PROMPT >> Exactly the lines from the one containing "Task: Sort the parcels" through the one containing "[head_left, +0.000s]" in the listing below are to be copied, with the pictures left out.

PROVIDED DATA >>
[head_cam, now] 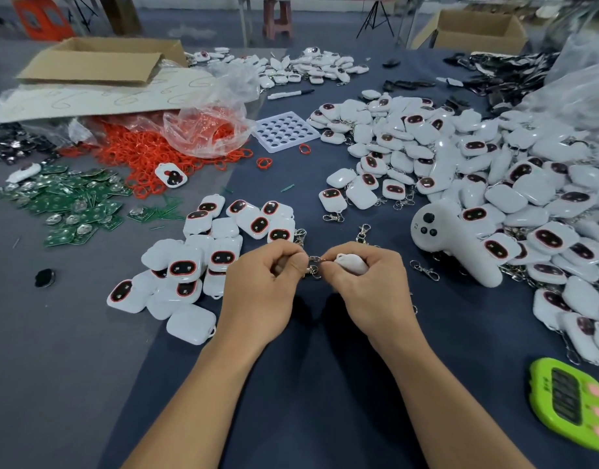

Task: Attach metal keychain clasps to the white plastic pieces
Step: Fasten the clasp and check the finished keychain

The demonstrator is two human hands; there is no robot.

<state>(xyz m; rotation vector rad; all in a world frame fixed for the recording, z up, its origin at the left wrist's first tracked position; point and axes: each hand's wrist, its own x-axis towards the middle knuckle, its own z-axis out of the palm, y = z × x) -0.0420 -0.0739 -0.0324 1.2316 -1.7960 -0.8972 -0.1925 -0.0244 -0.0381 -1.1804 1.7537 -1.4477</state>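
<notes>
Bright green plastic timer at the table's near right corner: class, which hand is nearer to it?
Right. The right hand, holding a white plastic piece, is up-left of the bright green plastic timer; the left hand, pinching a metal clasp, sits farther left.

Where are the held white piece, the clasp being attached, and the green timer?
white piece (352,264): head view, its rounded white shell.
clasp (313,265): head view, its metal links beside the piece.
green timer (567,397): head view, its dark display.
</notes>
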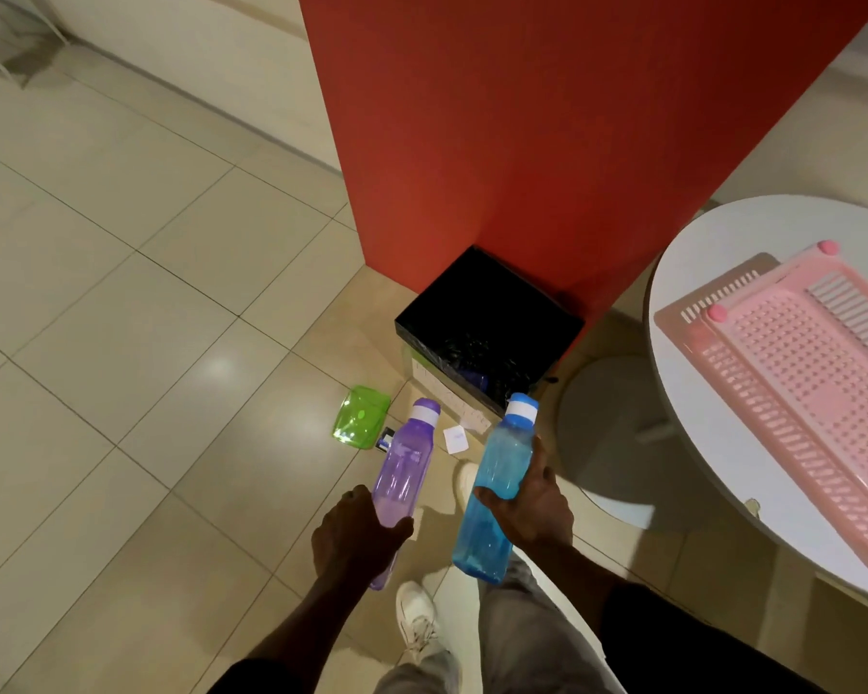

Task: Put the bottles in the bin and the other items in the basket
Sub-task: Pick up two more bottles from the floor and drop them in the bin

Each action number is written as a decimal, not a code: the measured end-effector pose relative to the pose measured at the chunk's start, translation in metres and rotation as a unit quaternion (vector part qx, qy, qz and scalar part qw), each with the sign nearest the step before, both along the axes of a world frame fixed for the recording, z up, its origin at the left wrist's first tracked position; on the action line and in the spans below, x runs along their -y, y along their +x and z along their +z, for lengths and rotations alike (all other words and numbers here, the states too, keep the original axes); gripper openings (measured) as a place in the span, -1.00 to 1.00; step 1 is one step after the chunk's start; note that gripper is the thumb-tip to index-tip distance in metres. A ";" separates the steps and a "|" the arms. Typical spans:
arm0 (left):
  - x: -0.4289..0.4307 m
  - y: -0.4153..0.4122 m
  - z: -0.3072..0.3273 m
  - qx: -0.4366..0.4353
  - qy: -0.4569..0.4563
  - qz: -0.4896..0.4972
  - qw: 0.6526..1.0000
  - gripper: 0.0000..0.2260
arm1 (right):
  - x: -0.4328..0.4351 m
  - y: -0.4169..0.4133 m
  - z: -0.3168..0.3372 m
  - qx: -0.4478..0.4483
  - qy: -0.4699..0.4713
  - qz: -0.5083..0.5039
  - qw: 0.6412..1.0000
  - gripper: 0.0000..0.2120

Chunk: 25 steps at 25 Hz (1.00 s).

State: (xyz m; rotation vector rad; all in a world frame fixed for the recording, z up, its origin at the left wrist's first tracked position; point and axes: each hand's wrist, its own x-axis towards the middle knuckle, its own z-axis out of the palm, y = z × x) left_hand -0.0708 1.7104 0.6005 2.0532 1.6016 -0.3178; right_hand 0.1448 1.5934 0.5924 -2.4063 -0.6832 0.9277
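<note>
My left hand (354, 535) grips a purple bottle (404, 465) around its lower half, cap pointing away from me. My right hand (527, 508) grips a blue bottle (497, 473) at its middle. Both bottles hover above the floor just short of the bin (489, 328), a square box lined with a black bag that stands against the red pillar. A dark blue object lies inside the bin. On the floor beside the bin lie a green lid (361, 417), a small dark card (385, 439) and a white paper square (455, 438). The pink basket (802, 388) sits on the round white table.
The red pillar (547, 132) rises right behind the bin. The round white table (692, 273) stands at the right, with its base on the floor beneath. My white shoes and grey trousers show below the hands. Open tiled floor (121, 343) spreads to the left.
</note>
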 end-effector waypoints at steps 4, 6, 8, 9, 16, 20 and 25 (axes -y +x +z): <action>-0.029 0.035 -0.008 -0.042 -0.012 0.005 0.999 -0.39 | -0.039 0.040 -0.016 0.007 -0.010 0.034 0.999 -0.05; -0.051 0.074 -0.016 -0.042 -0.020 0.015 0.999 -0.39 | -0.060 0.072 -0.032 0.050 -0.019 0.044 0.998 -0.02; -0.071 0.116 -0.023 -0.054 -0.023 -0.008 0.998 -0.39 | -0.077 0.111 -0.045 0.048 -0.024 0.021 0.998 -0.01; -0.076 0.124 -0.018 -0.047 -0.021 -0.009 0.999 -0.39 | -0.082 0.116 -0.043 0.043 -0.019 0.017 0.999 -0.01; -0.155 0.251 -0.058 -0.042 -0.036 -0.055 0.997 -0.48 | -0.136 0.221 -0.097 0.007 -0.029 -0.082 0.996 0.10; -0.204 0.305 -0.086 -0.045 -0.021 -0.120 0.992 -0.47 | -0.167 0.257 -0.133 0.014 -0.038 -0.107 0.993 0.05; -0.236 0.345 -0.116 -0.030 -0.016 -0.151 0.988 -0.39 | -0.189 0.277 -0.165 0.014 -0.039 -0.141 0.989 0.04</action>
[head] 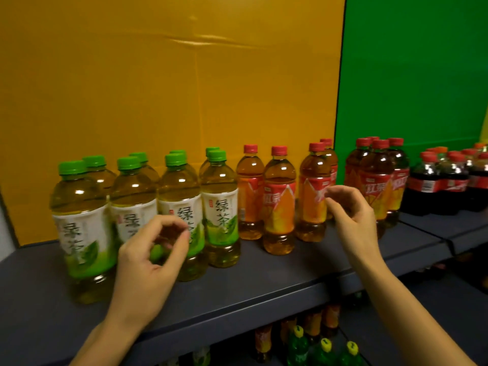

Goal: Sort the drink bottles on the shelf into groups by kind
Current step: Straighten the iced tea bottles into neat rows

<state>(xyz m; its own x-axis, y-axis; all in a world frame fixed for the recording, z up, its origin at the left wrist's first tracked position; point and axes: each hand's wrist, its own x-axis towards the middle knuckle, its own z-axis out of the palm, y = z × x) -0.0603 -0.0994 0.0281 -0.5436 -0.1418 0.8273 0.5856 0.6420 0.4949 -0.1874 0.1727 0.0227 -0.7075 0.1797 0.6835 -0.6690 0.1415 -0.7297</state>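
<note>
Green-capped clear plastic tea bottles (219,207) stand left of red-capped amber tea bottles (280,202) on the grey shelf (264,276). The left hand (150,262) and right hand (353,215) hover near them, fingers loosely curled, holding nothing.

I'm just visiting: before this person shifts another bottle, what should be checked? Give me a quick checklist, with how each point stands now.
1. green tea bottles together at the left: ok.
2. red tea bottles side by side, no other kind between them: ok.
3. cola bottles apart at the right: ok.
4. All of these upright: ok.
5. left hand and right hand empty: cannot tell, both curl close to labels.
6. Bare shelf in front for sliding: ok.
</note>
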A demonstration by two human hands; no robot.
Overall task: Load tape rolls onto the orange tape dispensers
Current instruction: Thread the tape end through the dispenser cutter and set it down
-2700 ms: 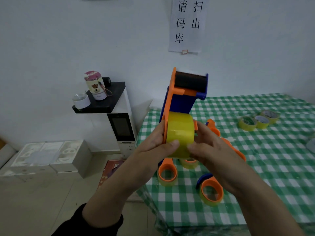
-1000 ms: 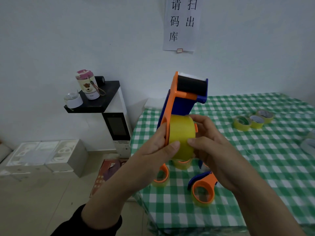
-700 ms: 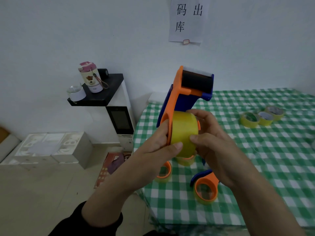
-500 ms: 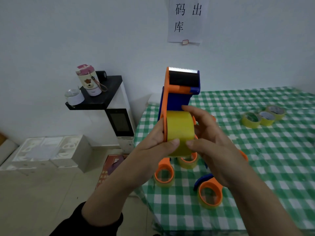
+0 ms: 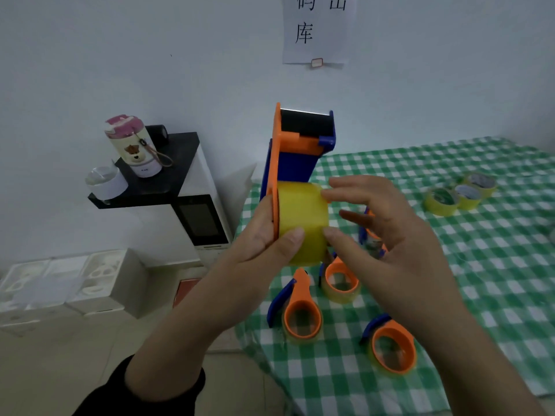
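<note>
Between left hand [image 5: 255, 235], gripping, and right hand [image 5: 390, 235], touching spread-fingered: tape roll [image 5: 303, 217] on dispenser [image 5: 297, 163].

The top edge crops the wall sign [image 5: 318, 25]; the left hand [image 5: 264, 238] partly hides the dispenser [image 5: 295, 163].

Expect a dim, flat picture with a cool bluish cast; the light is soft and even, so shadows on the table [image 5: 486, 265] are faint and soft-edged. The wall [image 5: 120, 55] greys toward the left edge. The tape dispenser [image 5: 297, 163] in your left hand [image 5: 261, 238] reads fairly sharp; the fingers [image 5: 354, 187] of your right hand [image 5: 396, 241] smear slightly. Wide-angle distortion stretches both forearms toward the bottom edge and bows the table
</note>
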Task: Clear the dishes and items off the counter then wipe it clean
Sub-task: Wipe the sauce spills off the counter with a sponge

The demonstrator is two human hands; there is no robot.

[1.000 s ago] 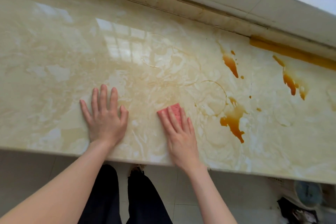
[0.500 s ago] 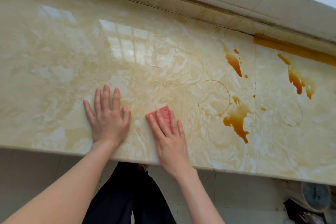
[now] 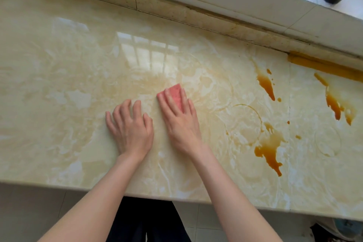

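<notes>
1 pink sponge (image 3: 174, 92) under right hand (image 3: 181, 123), left hand (image 3: 131, 128) on counter (image 3: 59, 88)

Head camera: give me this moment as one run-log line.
phase: wiping | right hand: pressing flat on pink sponge | left hand: resting on counter | brown spills: unwiped, right of sponge

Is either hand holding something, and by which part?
The right hand presses a pink sponge flat, straight fingers on its top face; the left hand rests on the counter, holding nothing.
</notes>
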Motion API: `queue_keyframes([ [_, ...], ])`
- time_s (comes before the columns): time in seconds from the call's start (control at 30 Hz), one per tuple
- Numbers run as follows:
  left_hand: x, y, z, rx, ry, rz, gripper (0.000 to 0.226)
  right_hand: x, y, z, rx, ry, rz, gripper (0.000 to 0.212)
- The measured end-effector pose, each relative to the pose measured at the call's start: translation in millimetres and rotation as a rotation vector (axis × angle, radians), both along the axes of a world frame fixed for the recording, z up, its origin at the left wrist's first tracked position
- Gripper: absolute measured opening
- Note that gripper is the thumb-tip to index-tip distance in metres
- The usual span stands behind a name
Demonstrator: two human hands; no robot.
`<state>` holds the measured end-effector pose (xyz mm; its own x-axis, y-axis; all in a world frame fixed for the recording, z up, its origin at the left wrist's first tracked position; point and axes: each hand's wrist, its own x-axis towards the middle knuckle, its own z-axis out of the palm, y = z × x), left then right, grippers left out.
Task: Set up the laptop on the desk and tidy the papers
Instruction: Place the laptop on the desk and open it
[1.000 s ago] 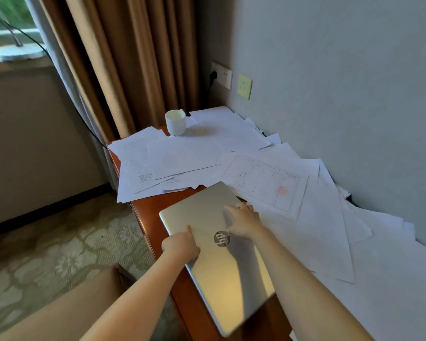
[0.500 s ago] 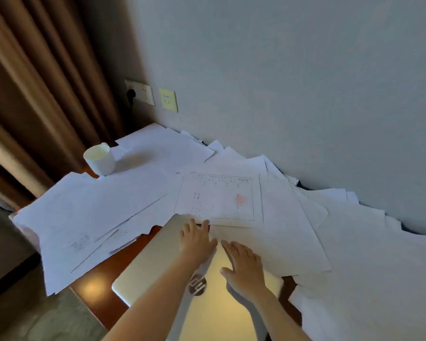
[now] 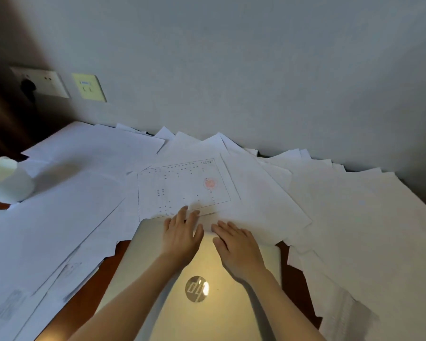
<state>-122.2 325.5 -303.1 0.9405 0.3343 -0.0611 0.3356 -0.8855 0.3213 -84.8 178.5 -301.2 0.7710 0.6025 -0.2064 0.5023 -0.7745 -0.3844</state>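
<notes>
Two bare hands, left hand (image 3: 182,236) and right hand (image 3: 239,249), on one closed silver laptop with a round logo (image 3: 214,321). Just beyond the left fingertips, one printed white sheet with a round red stamp (image 3: 182,185), among loose white paper sheets (image 3: 354,205) overlapping too much to count. Far left of the left hand, one white cup (image 3: 9,179); farther beyond, two wall fittings: one white socket plate (image 3: 46,83), one pale yellow plate (image 3: 89,87).
</notes>
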Motion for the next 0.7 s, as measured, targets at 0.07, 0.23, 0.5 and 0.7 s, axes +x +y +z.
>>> queue_keyframes([
  [0.07,-2,3,-3,-0.028,-0.044,-0.010,0.085,0,0,-3,0.018,-0.015,-0.006,0.047],
  [0.23,1,9,-12,-0.038,-0.171,-0.010,0.050,1,0,-8,0.067,-0.098,0.006,0.044],
  [0.5,-41,18,-21,0.047,-0.204,-0.021,0.046,-42,-3,-19,0.008,-0.323,-0.314,0.044],
  [0.7,-91,56,-14,-0.027,-0.085,0.122,0.063,-87,-32,-14,0.018,-0.237,-0.783,0.062],
])
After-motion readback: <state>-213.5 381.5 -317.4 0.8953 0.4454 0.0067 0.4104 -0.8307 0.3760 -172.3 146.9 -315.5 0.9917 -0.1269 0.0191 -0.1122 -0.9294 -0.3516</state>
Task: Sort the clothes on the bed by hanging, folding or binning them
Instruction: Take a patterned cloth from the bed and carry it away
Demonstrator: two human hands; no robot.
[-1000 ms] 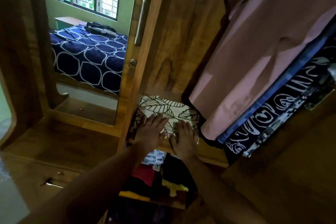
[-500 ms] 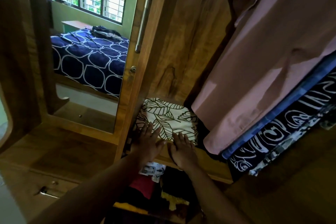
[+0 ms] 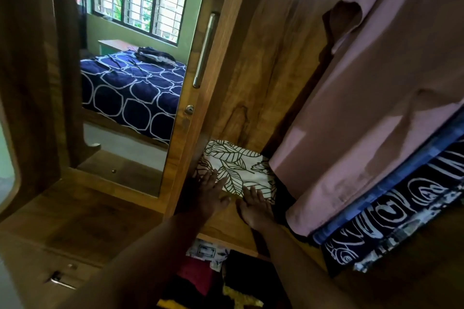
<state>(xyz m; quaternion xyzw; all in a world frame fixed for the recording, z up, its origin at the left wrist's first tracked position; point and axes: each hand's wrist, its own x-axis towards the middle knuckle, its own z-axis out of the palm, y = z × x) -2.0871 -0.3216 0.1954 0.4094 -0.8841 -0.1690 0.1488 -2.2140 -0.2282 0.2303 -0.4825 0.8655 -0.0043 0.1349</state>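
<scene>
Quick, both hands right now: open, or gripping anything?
Left hand: open, fingers flat on the folded leaf-print cloth.
Right hand: open, fingertips on the cloth's near edge.

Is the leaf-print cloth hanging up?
No, the cloth lies folded on the shelf, the left hand and right hand touching it.

Both bare arms reach forward and down, side by side. The bare left hand (image 3: 209,194) lies palm down, its fingers (image 3: 212,179) straight and slightly spread. The bare right hand (image 3: 254,208) lies just beside it, palm down too, its fingers (image 3: 251,193) straight, their tips a little behind the left fingertips. Behind the fingers, the left forearm (image 3: 140,258) and right forearm (image 3: 288,258) angle apart.
</scene>
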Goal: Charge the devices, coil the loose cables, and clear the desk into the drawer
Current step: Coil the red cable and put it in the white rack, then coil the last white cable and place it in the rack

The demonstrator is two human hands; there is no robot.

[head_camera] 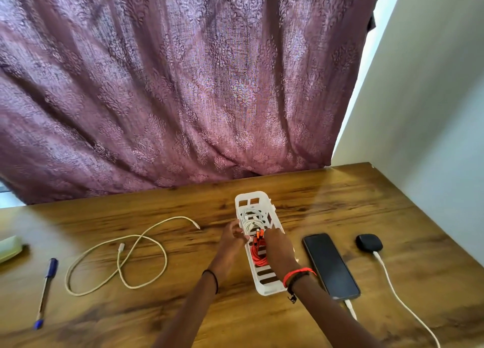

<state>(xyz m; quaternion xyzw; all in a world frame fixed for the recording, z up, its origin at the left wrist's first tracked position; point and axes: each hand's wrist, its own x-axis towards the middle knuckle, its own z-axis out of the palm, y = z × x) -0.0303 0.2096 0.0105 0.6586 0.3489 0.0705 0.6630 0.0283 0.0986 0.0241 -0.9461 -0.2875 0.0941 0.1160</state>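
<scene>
A white slotted basket (252,199) stands mid-desk and holds a coiled white cable (250,216) and a coiled orange cable (258,256). My left hand (233,239) holds the basket's left wall near the white coil. My right hand (277,245) reaches into the basket and its fingers pinch the orange cable's plug ends. A loose white cable (117,253) sprawls uncoiled on the desk to the left. Right of the basket lies a black phone (331,265) with a white charging cable plugged in. A black earbud case (369,242) has a white cable attached.
A blue pen (47,292) lies near the left front of the wooden desk (340,198). A pale green object (10,246) sits at the left edge. A purple curtain hangs behind the desk, and a white wall runs along the right side.
</scene>
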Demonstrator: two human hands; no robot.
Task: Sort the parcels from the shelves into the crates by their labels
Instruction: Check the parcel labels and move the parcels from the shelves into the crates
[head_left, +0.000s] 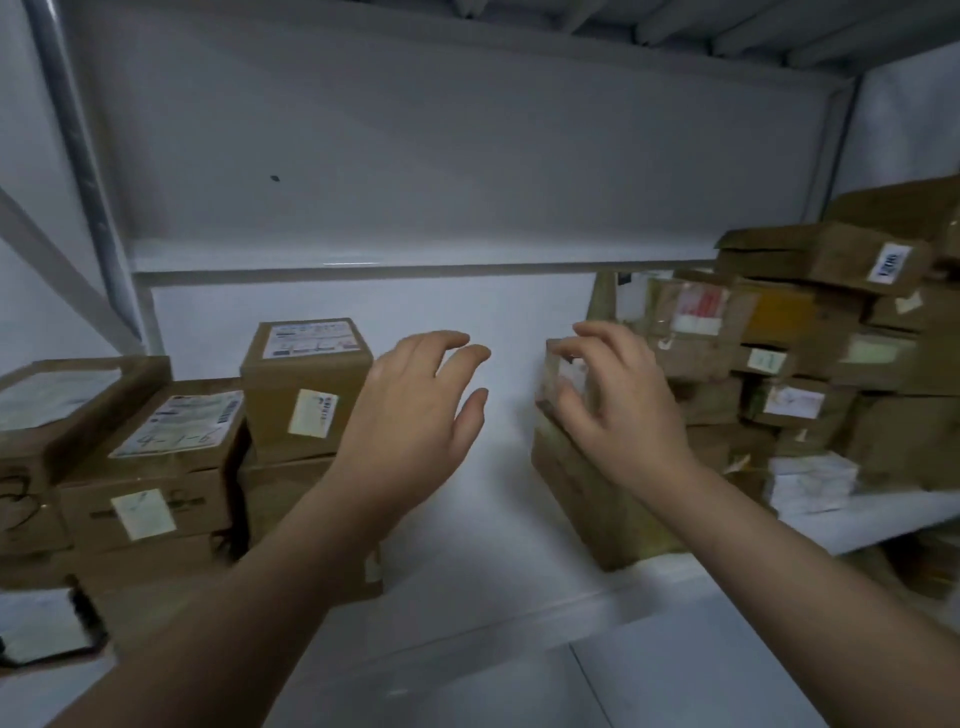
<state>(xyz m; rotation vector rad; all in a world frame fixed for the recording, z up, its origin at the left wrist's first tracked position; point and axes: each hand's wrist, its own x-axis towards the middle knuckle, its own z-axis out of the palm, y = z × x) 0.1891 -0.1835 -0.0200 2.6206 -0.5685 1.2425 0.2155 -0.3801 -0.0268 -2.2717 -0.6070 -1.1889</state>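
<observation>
The person is picking from the shelf (493, 519). The left hand (415, 410) is hovering spread and empty, and the right hand (618, 400) is curling round a small parcel (563, 376) topping the right-hand stack, though blur is hiding any grip. Next, likely: closing firmly, lifting it clear, reading its label.

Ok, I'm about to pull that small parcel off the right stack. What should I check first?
1. Right hand on the parcel: fingers and thumb curl round its near corner. Ok, though whether the grip is firm cannot be told.
2. Left hand free to help: open and holding nothing. Ok.
3. Label readable: blurred. Not ok.
4. Way out: the shelf between the stacks is bare. Ok.
5. Right stack steady: piled unevenly, so it may shift. Cannot tell.
6. Crates in sight: none in view. Not ok.
</observation>
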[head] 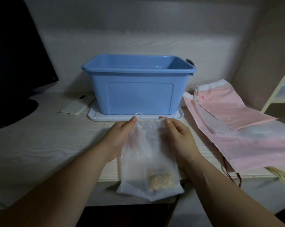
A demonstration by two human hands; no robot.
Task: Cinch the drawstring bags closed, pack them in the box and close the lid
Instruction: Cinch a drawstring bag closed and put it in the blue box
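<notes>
**Holding the white bag by its mouth, ready to cinch it**

At the far left of the bench (48,136) stands a dark monitor (15,54), with a pale phone (76,105) lying flat beside it. In the middle is the blue box (138,89), open and seemingly empty, sitting on top of its white lid (96,116).

Just in front of the box, my left hand (120,138) pinches the left corner of a thin white bag (148,161) at its top hem. The bag trails toward me over the bench edge, with a small lumpy item (160,179) in its bottom. A loop of cord (139,113) pokes up at the hem. My right hand (179,138) pinches the opposite corner.

To the right lie flat pink bags (236,128), untouched.

I judge this the first cinching step: the mouth looks only partly gathered. Next I should take hold of the cord and pull while holding the hem steady.
</notes>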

RESPONSE TO THIS EXERCISE >>
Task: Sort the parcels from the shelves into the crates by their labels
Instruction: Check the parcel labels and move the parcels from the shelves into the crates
[head_left, +0.000s] 

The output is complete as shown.